I have a theory that there are two other dimensions to at least some of the moral foundations that help to explain why the Republicans seem to be more successful at reaching voters these days. They are inclusiveness/exclusiveness and local/universal. Now let's see if I can explain what I mean. Take the bumper stickers shown on p. 135: the liberal one exemplifies caring, but in universal and inclusive dimensions (Darfur) and the conservative one shows caring that is exclusive and more local (only Vets of the home group). I will go out on a limb and say that in general people l are more sympathetic to members of their own group - at least initially - and that equals local and exclusive. Sorry, statement without any kind of evidence for support, but I do think the evidence is out there in the social science literature.
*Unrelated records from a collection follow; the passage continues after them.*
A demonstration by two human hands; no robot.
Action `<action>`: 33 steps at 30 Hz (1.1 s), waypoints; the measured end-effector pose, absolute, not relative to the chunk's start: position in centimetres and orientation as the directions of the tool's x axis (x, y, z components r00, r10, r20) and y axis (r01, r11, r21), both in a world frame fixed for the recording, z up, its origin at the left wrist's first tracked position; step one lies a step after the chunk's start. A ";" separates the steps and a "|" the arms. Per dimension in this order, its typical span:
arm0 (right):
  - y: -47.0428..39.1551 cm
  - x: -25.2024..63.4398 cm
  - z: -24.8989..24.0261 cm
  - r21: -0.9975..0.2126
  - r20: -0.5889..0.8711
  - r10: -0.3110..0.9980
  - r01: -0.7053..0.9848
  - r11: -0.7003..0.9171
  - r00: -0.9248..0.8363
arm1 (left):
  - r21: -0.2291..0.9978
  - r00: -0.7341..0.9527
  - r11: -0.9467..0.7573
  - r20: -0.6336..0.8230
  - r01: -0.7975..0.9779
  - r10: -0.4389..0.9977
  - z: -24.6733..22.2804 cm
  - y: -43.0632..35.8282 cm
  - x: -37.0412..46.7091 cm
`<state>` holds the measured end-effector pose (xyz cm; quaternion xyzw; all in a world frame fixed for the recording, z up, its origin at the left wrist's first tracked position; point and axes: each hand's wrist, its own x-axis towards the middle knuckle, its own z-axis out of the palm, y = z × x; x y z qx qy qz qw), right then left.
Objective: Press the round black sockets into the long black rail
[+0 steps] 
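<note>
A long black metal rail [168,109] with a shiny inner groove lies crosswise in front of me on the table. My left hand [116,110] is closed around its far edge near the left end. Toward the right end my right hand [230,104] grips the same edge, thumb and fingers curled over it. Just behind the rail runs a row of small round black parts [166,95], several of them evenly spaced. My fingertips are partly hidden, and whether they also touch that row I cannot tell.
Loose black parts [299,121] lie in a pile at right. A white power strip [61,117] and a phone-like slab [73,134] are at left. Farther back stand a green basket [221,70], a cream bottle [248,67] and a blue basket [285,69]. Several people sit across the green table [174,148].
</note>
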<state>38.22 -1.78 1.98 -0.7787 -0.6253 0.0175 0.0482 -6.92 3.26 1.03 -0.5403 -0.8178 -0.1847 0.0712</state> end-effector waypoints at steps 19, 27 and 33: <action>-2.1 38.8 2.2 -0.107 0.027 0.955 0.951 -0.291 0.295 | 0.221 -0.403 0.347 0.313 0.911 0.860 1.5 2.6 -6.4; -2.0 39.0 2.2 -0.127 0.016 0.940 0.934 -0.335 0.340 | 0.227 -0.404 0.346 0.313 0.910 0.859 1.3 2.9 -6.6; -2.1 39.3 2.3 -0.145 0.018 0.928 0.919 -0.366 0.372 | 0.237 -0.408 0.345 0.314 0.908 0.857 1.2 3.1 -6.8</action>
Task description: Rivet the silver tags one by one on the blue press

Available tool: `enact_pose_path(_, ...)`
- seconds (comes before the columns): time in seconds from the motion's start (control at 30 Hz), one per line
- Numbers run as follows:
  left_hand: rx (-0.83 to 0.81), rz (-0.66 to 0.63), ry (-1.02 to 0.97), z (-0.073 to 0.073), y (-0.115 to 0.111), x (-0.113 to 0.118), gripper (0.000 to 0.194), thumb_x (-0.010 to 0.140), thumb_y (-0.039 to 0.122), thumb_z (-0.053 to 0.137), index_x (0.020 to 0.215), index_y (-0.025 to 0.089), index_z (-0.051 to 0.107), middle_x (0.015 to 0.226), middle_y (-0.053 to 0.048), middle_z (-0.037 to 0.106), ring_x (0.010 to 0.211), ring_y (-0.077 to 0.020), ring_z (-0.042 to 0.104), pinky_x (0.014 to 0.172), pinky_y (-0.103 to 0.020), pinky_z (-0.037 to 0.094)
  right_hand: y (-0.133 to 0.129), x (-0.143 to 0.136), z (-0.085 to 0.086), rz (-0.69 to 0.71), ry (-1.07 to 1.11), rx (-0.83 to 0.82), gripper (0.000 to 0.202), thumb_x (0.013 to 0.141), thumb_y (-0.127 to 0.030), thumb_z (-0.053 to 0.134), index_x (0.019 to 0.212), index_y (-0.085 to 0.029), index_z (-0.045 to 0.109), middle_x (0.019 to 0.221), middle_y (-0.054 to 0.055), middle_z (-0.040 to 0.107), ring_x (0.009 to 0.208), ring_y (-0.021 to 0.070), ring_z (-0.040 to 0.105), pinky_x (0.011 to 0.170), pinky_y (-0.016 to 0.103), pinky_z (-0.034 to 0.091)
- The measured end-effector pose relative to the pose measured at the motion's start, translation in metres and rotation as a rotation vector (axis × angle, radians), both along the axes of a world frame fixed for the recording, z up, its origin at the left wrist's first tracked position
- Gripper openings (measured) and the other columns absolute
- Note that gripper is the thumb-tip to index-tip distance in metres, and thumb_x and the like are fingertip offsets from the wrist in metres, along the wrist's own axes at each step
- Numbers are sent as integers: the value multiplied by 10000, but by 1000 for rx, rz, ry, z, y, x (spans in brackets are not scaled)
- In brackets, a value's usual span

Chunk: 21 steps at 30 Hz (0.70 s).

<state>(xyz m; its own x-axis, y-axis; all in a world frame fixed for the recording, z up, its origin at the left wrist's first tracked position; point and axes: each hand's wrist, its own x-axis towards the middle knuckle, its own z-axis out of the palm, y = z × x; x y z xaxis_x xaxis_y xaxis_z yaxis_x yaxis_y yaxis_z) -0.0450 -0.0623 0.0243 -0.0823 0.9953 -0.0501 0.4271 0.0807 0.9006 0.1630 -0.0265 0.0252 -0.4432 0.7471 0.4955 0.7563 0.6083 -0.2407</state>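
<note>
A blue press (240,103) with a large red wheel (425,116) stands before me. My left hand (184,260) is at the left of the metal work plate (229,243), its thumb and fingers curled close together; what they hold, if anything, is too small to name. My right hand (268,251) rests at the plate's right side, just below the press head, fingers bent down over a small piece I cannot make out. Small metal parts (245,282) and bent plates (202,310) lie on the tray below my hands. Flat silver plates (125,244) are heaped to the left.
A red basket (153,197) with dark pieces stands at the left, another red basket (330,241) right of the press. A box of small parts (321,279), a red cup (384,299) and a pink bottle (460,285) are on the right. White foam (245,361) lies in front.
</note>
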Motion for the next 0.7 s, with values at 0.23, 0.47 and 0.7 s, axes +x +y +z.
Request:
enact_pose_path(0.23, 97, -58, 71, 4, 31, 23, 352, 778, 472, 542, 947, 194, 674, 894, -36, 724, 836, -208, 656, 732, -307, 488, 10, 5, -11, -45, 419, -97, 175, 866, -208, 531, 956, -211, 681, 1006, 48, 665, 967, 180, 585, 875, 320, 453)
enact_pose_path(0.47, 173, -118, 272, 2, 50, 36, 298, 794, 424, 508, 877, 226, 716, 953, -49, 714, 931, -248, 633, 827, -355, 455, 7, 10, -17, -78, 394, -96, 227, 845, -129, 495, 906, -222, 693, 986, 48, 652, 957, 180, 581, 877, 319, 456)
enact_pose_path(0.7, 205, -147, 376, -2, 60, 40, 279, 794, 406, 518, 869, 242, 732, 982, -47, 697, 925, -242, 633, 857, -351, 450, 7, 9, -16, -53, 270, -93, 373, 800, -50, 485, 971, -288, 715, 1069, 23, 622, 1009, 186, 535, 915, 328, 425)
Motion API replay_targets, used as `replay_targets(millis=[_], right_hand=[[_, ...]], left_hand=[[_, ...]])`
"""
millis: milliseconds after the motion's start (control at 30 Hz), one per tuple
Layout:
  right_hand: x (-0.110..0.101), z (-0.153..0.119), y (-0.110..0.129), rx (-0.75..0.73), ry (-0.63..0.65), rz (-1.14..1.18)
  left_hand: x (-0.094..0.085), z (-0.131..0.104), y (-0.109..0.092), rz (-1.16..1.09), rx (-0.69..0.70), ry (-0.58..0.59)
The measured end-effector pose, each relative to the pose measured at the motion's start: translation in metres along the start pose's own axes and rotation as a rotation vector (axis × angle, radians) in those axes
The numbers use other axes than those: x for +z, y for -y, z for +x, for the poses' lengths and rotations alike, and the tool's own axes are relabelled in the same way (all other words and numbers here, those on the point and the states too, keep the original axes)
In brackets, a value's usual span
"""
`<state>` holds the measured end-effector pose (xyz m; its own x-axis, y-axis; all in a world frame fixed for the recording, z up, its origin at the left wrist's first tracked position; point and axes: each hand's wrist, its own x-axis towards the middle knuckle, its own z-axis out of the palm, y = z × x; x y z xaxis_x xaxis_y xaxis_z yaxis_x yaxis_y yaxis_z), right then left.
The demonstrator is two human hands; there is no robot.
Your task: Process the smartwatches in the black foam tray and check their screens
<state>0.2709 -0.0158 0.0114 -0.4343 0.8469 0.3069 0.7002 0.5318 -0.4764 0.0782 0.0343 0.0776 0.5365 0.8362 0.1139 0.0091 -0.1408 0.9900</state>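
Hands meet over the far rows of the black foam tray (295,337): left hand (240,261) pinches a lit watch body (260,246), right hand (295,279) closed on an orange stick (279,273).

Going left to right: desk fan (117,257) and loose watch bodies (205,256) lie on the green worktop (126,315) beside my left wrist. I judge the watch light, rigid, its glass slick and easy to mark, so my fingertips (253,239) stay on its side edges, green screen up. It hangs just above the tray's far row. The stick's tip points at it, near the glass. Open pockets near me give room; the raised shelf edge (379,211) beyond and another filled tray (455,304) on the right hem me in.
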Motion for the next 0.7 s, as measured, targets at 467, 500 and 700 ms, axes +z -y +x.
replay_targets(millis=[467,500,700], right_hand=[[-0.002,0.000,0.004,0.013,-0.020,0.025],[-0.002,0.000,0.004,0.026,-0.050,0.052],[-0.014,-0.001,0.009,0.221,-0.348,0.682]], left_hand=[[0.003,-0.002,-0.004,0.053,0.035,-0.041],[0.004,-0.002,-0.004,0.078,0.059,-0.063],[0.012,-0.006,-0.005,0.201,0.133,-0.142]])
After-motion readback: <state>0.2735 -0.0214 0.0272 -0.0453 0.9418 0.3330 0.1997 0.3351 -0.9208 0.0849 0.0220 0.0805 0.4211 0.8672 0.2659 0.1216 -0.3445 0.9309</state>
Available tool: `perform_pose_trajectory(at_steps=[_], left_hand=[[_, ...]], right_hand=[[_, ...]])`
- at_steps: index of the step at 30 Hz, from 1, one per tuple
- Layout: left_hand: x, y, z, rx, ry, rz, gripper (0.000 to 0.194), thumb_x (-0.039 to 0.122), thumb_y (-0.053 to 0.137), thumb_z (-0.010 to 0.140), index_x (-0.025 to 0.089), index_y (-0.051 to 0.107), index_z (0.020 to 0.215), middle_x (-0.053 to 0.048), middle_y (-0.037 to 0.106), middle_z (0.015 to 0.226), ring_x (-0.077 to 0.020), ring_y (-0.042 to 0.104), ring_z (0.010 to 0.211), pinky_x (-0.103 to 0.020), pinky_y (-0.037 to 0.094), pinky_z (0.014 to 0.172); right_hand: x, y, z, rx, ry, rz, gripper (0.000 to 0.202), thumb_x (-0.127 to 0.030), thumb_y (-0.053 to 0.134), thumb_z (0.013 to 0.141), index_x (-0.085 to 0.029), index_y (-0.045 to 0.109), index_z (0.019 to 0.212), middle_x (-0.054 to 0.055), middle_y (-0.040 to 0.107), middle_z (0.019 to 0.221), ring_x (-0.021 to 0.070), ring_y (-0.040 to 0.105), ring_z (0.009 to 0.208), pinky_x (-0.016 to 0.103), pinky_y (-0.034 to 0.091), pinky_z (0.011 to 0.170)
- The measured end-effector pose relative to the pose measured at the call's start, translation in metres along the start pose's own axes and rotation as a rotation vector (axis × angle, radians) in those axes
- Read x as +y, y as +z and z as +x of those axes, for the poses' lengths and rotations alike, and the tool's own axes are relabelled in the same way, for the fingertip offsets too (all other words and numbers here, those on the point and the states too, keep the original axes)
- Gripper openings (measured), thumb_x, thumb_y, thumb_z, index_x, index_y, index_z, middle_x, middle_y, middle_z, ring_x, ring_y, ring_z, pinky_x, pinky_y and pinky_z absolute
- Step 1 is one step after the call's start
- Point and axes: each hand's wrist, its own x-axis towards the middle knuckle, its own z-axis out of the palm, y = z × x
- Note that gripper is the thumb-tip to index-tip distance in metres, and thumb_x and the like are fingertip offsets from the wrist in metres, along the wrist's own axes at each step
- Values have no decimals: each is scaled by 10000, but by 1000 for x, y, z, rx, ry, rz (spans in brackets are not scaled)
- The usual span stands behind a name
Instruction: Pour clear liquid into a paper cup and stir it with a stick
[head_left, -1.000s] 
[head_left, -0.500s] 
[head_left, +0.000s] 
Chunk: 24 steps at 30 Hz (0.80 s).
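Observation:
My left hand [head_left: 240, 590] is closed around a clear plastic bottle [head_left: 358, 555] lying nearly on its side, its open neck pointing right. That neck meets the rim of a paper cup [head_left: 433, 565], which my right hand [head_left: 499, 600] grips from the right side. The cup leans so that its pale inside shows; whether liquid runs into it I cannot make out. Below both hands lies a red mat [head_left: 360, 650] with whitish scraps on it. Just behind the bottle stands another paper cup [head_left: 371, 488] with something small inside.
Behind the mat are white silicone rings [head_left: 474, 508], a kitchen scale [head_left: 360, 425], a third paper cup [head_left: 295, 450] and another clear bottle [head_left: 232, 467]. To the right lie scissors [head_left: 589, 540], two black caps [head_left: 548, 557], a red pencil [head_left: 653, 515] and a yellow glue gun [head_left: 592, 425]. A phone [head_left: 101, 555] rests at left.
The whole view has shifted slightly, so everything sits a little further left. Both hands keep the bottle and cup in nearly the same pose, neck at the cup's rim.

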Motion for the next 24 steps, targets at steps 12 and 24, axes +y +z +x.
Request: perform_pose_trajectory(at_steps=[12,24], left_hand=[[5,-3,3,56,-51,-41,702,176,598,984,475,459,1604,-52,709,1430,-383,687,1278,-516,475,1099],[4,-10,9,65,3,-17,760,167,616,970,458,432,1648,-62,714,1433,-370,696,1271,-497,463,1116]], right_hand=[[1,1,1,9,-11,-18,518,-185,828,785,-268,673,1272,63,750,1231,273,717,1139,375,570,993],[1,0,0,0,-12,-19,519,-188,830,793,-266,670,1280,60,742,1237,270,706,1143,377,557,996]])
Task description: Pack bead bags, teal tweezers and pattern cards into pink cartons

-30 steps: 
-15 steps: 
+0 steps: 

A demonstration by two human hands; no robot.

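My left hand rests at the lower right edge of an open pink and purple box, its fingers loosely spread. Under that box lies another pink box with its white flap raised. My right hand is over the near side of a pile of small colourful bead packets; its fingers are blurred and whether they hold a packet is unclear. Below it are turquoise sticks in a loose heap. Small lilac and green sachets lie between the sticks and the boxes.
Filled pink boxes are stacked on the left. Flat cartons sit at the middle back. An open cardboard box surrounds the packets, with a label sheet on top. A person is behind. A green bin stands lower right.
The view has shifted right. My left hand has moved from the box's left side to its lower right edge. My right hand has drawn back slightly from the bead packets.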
I think that this tendency to lean toward ones own group heightens the appeal of the current Republican platform. I suspect there is even one more (at least) thing at play. I am toying with the idea that in difficult times a group is more more likely to be more nationalistic and more exclusionary to those seen as outside the group. An example of this can be seen in the attitude of isolationism in response to what was going on in Europe in the late 1930s.
That Republicans do a better job right now of catching the mood of the country is really interesting, and it's something I don't recall Haidt as saying, except maybe in the sense that he himself was pulled in a more conservative, Loyalty/Authority/Sanctity direction right after 9/11. So external events do cause a shift in the moral matrix, or cause certain of the foundations to light up suddenly. This does make a kind of sense, since Haidt is saying that none of us lack any of the moral receptors. They are like buttons that even if unactivated, can be activated later on, at least in a portion of a population.

I agree about group feelings becoming more intense and then waning. Look at all the flak Obama has gotten for even suggesting that we can learn from the way other countries do things. 9/11 seems to have been responsible for much of this pulling into our national shell. Xenophobia is always present in American life. Haidt specifies that humans are contingent (I think that's his word) altruists, meaning that altruism evolved genetically to work within groups to make them stronger in relation to other groups. To an extent, then, pure altruism, extending to anyone regardless of group, is unnatural.